List of three +/- angular deviations in degrees as bound constraints on the three Euler angles and three +/- deviations in the range [0, 1] as bound constraints on the PC parameters, e.g. [2, 2, 2, 0.05, 0.05, 0.05]. Not passed to SciPy method if it does not support bounds. The definition ranges of the Euler angles are \(\phi_1 \in [0, 360]\), \(\Phi \in [0, 180]\) and \(\phi_2 \in [0, 360]\) in radians, while the definition range of the PC parameters are assumed to be [-2, 2].


A list of two initial step sizes to use, one in degrees for all Euler angles and one in the range [0, 1] for all PC parameters. Only used if method="LN_NELDERMEAD".


Stop optimization of a pattern when the difference in NCC score between two iterations is below this value (relative tolerance). Only used if method="LN_NELDERMEAD". If not given, this is set to 1e-4.


Stop optimization of a pattern when the number of function evaluations exceeds this value, e.g. 100. Only used if method="LN_NELDERMEAD".


Whether to refine now (True) or later (False). Default is True. See compute() for more details.


If True (default), rechunk the dask array with patterns used in refinement (not the signal data inplace) if it is returned from get_dask_array() in a single chunk. This ensures small data sets are rechunked so as to utilize multiple CPUs.
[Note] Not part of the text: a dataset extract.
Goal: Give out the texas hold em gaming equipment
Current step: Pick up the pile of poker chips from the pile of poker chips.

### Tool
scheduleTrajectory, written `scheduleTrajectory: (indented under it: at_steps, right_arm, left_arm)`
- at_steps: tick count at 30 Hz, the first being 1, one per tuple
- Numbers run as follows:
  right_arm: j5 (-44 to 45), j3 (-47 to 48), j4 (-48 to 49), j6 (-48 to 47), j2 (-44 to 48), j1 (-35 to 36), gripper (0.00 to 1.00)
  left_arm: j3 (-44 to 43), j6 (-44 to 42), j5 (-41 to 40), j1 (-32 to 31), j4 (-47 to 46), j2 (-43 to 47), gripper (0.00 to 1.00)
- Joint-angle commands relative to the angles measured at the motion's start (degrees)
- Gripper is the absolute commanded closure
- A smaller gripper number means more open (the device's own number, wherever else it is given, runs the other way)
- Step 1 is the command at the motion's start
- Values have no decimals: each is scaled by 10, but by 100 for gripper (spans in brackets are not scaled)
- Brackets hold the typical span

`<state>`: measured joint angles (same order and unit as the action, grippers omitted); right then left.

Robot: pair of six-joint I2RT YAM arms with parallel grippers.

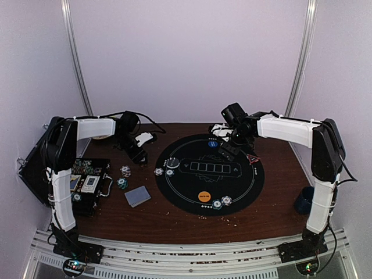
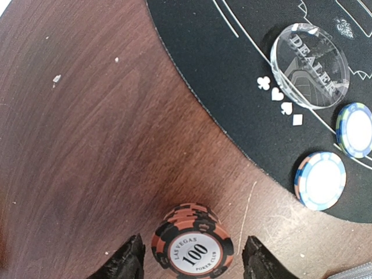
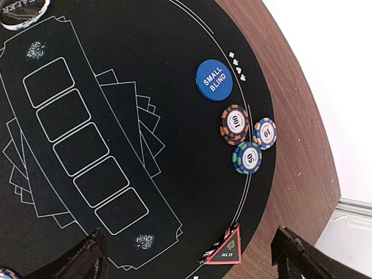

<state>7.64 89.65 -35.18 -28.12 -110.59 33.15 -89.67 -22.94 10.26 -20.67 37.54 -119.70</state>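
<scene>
My left gripper (image 2: 192,264) is open, its fingertips (image 2: 125,264) on either side of a short stack of red-and-black "100" chips (image 2: 193,241) on the wood; I see no contact. A clear dealer button (image 2: 310,65) and two blue-and-white chips (image 2: 320,180) lie on the mat's edge beyond it. My right gripper (image 3: 192,261) is open and empty above the black mat (image 3: 174,192). Ahead of it lie a blue small-blind button (image 3: 214,80), three chips (image 3: 247,157) and an all-in triangle (image 3: 225,251). From the top, the grey-blue card deck (image 1: 138,196) lies on the wood and the orange button (image 1: 204,196) on the mat's near side.
The open black chip case (image 1: 87,183) sits at the left edge, with two loose chips (image 1: 123,177) beside it. Two more chips (image 1: 221,202) lie right of the orange button. A dark blue mug (image 1: 303,200) stands by the right arm's base. The round mat (image 1: 186,192) covers the table's middle.
</scene>
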Motion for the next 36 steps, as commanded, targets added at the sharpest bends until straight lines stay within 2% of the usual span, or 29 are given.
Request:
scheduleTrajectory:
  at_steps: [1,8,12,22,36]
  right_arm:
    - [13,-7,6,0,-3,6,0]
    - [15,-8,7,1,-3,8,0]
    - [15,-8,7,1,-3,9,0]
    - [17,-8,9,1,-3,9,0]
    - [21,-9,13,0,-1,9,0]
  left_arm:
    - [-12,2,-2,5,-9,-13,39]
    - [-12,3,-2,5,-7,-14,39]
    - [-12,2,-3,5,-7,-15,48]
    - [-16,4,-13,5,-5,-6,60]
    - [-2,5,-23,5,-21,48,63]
Keyword arguments passed to get_chunking() if rechunk=True and the dask array with patterns used in refinement is returned from get_dask_array() in a single chunk.


If compute=True, a crystal map with refined orientations, NCC scores in a "scores" property, the number of function evaluations in a "num_evals" property and which pseudo-symmetry operator gave the best score if pseudo_symmetry_ops is given is returned, as well as a new EBSD detector with the refined PCs. If compute=False, a dask array of navigation size + (8,) (or (9,) if pseudo_symmetry_ops is passed) is returned, to be computed later. See compute_refine_orientation_projection_center_results(). Each navigation point in the data has the score, the number of function evaluations, the three Euler angles in radians, the three PC parameters and potentially the pseudo-symmetry operator index in element 0, 1, 2, 3, 4, 5, 6, 7, 8 and 9, respectively.


If the crystal map to refine contains points marked as not indexed, the returned detector might not have a 2D navigation shape.

The method attempts to refine the orientations and projection center at the same time for each map point. The optimization landscape is sloppy [Pang et al., 2020], where the orientation and PC can make up for each other. Thus, it is possible that the parameters that yield the highest similarity are incorrect. As always, it is left to the user to ensure that the output is reasonable.

NLopt is for now an optional dependency, see Optional dependencies for details. Be aware that NLopt does not fail gracefully. If continued use of NLopt proves stable enough, its implementation of the Nelder-Mead algorithm might become the default.